-- Task instructions --
Could the lines from the start of the data through the line with "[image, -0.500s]" be set down exactly, with no pictures among them?

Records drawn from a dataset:
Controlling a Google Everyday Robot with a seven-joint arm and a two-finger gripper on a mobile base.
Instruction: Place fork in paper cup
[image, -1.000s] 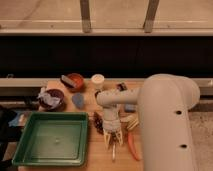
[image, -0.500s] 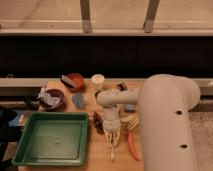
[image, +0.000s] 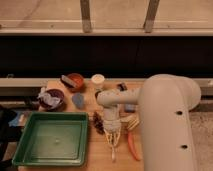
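Low in the centre of the frame, the pincer (image: 113, 139) is clamped shut on the slim silver metal fork (image: 113, 152) on the wooden desk (image: 99, 156). The cream-white cylindrical paper cup (image: 98, 81) stands higher up, well apart.

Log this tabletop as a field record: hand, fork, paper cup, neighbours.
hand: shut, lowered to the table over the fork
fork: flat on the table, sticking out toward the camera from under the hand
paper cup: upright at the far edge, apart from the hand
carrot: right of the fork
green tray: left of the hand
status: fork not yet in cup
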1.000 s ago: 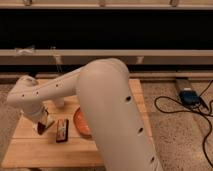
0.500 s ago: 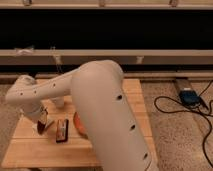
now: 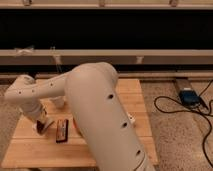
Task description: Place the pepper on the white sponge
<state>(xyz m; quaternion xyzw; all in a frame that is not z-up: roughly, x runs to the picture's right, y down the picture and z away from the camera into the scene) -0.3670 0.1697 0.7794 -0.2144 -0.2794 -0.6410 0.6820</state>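
Dim, warm, soft-focus scene; claw (image 3: 43, 125) low at left over its shadowed tabletop (image 3: 30, 150).

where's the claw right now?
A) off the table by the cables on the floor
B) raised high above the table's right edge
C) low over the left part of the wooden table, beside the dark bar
C: the claw sits low at the left of the wooden table, just left of the dark bar.

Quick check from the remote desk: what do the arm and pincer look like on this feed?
The arm is thick, smooth and off-white, built of rounded tubular segments with bulbous joints and a few small dark round holes along the big near segment. No loose cables or markings show on it. The pincer at its tip, low over the table's left side, looks darker than the arm.
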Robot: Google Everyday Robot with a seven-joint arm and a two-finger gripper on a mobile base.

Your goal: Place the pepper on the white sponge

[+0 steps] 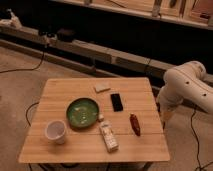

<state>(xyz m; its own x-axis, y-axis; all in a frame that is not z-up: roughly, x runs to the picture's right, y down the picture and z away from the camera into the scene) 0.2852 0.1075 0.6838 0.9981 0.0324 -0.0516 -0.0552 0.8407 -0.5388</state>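
Note:
The pepper [134,124], slim and dark red, lies on the wooden table [65,92] toward its right front. The white sponge [102,88], a small flat cream pad, rests near the table's back middle, well apart from the pepper. The white arm [187,87] bends down at the right of the table. Its gripper [161,112] hangs dark beside the table's right edge, right of the pepper and not touching it. It stands open with nothing in it.
A black flat slab [116,102] lies between sponge and pepper. A green plate [70,113] sits mid-table, with a white cup [55,131] at front left. A long white remote-like object [108,136] lies at the front middle. Cables and a low ledge run behind the table.

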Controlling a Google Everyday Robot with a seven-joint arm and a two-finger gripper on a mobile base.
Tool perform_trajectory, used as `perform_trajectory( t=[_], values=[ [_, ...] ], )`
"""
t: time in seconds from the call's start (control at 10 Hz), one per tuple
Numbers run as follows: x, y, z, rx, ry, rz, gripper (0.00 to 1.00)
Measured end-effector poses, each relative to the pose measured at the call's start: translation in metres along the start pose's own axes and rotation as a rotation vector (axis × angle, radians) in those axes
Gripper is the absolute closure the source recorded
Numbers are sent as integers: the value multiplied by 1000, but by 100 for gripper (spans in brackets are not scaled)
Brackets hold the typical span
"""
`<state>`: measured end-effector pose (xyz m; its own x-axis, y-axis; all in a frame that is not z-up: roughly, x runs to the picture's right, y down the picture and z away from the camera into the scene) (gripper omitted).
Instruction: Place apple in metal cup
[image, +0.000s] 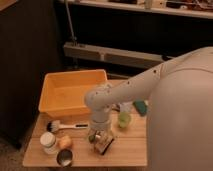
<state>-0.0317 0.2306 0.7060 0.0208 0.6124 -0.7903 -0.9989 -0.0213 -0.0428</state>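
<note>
Camera view: gripper (100, 141) low over table (131, 151), right of apple (65, 142), its state unclear.

Apple (65, 142) sits at metal cup's (65, 158) 12 o'clock. Jar (48, 142) at apple's 9, gripper (100, 143) at 3, brush (67, 126) at 12, bin (72, 92) behind brush.
</note>
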Motion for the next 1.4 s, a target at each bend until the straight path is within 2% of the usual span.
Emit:
perform_trajectory(
  t=[0.8,1.0,1.1,1.4],
  values=[
    [0,0,-1,0,-3,-2,20],
    [2,6,-8,-15,-27,-47,20],
    [9,15,-15,-26,-46,-131,20],
    [25,62,-44,-65,-125,-513,20]
  ],
)
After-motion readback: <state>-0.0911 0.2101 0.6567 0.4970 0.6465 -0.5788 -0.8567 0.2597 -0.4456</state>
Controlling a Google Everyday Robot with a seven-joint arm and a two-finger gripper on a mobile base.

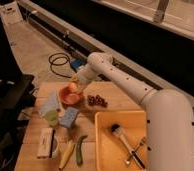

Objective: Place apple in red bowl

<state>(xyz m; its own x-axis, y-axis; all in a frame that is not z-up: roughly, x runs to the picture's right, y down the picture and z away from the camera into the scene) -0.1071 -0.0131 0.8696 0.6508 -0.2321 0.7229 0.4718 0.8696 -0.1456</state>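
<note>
The apple (72,88), small, round and orange-pink, is in my gripper (75,84), which is shut on it. The gripper holds it just above the far rim of the red bowl (70,98). The bowl is round and orange-red and sits on the wooden table (115,97) at the back left. My white arm (125,82) reaches in from the lower right and bends down to the bowl. The gripper and apple hide part of the bowl's inside.
Dark red grapes (96,101) lie right of the bowl. A yellow tub (106,145) with a brush and utensils fills the front right. A blue sponge (69,118), pale bag (50,104), white box (45,143), banana (67,154) and green vegetable (80,150) lie in front.
</note>
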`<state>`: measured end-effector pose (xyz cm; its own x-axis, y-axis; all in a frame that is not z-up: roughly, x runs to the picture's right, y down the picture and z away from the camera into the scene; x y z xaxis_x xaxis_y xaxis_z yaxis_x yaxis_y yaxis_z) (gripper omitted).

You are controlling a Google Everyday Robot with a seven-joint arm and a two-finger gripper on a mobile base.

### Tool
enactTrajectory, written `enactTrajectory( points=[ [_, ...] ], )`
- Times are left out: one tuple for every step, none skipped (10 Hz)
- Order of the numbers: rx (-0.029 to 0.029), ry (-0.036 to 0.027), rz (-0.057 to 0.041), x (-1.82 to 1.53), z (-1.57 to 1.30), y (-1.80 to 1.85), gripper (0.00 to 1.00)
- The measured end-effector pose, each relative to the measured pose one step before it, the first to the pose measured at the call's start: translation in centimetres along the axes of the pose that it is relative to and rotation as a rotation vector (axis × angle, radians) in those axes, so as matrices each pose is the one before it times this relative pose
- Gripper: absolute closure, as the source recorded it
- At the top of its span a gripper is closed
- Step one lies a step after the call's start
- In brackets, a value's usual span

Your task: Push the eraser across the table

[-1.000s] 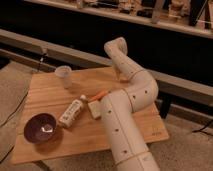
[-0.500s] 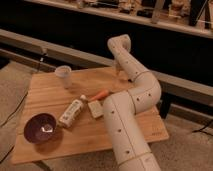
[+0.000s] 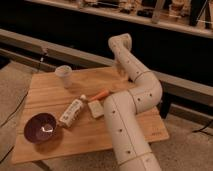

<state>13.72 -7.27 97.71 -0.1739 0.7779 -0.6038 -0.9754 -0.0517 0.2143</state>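
The eraser is a small pale beige block lying near the middle of the bamboo-coloured table, right beside the lower segment of my white arm. The arm rises from the front, bends at an elbow and reaches up and back to the wrist. My gripper hangs below that wrist over the table's far edge, well behind the eraser and apart from it, and is mostly hidden by the arm.
A white tube with a red cap lies just left of the eraser. A thin orange stick lies behind it. A dark purple bowl sits front left, a pale cup back left. A dark ledge runs behind the table.
The upper end of the arm has lifted slightly up and to the right. The eraser, tube, stick, bowl and cup have not moved.
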Motion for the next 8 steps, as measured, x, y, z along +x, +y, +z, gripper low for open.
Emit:
enactTrajectory(
  points=[
    [-0.00661, -0.00014, -0.00109, -0.048, 0.825, -0.225, 1.0],
    [-0.00118, -0.00476, -0.00176, -0.148, 0.565, -0.234, 1.0],
    [0.00039, -0.00468, -0.00214, -0.139, 0.667, -0.306, 1.0],
    [-0.0012, -0.00823, -0.00347, -0.221, 0.391, -0.237, 1.0],
    [0.00262, -0.01094, -0.00467, -0.284, 0.258, -0.213, 1.0],
    [0.00667, -0.00909, -0.00231, -0.233, 0.158, -0.267, 1.0],
    [0.03199, -0.01857, 0.00361, -0.473, 0.245, -1.152, 1.0],
    [0.02652, -0.00998, 0.00954, -0.251, 0.14, -1.063, 1.0]
  ],
)
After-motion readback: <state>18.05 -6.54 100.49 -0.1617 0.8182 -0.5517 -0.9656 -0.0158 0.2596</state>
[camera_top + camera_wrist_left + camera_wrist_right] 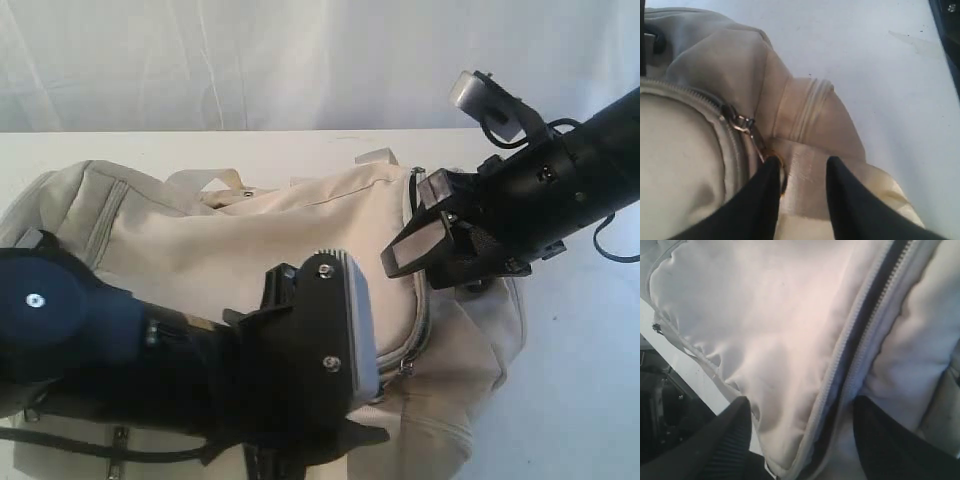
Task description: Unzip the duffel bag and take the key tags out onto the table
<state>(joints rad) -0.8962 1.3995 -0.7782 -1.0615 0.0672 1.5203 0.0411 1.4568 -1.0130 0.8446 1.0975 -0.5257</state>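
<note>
- Nearest in, the left pincer (802,167) is parted only a little and nothing is clamped in it. The zip pull (757,140) lies right by the inner side of one finger (765,200). Its ring end looks to be touching the tip, but that can't be told for sure.
- The step in hand is judged to be getting that pull gripped. The pincer would best be nudged sideways so the tab sits properly between both fingers, then closed on the tab alone. The webbing strap (805,200) underneath shouldn't be caught along with it.
- Once gripped, the pull is best drawn low along the line of the teeth, so the slider (737,120) isn't jammed into the soft cloth.
- The duffel bag (250,240) is slumped across the near left and middle of the table (580,400). The key tags can't be seen in any view and are presumably inside.
- Further back on the right, the right pincer (801,402) is spread wide over the bag's right end with nothing held. Whether cloth is being pressed can't be told. The zip (860,330) runs between its fingers, and a dark gap shows between the rows of teeth there. The bag could handily be pinned from here while the pull is drawn.
</note>
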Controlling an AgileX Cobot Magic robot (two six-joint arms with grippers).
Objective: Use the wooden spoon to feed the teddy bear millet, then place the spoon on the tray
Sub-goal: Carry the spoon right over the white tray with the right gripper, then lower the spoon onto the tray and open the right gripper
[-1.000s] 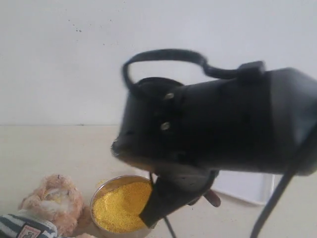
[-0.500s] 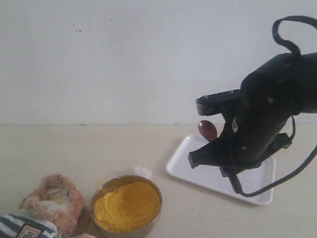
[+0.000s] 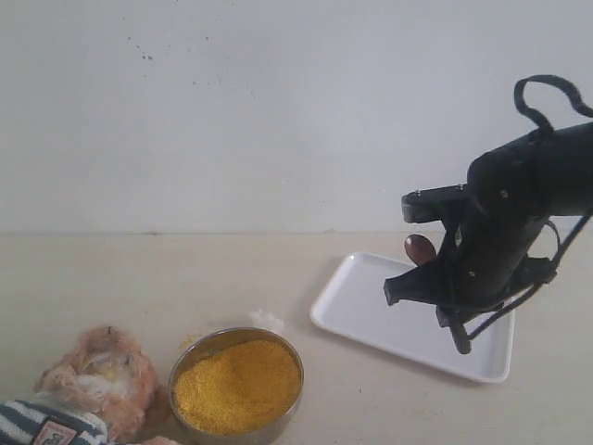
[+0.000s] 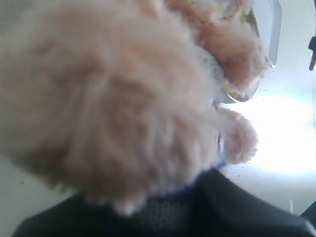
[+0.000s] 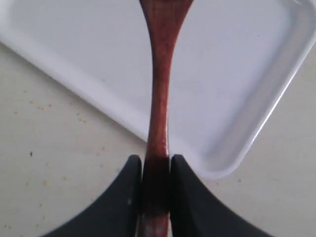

-- Solved problem --
Controlling a Google Everyday Robot with a seven-joint arm and a two-finger gripper on a mobile base.
Instruction: Place fork in paper cup
[image, -1.000s] 
[image, -0.500s] 

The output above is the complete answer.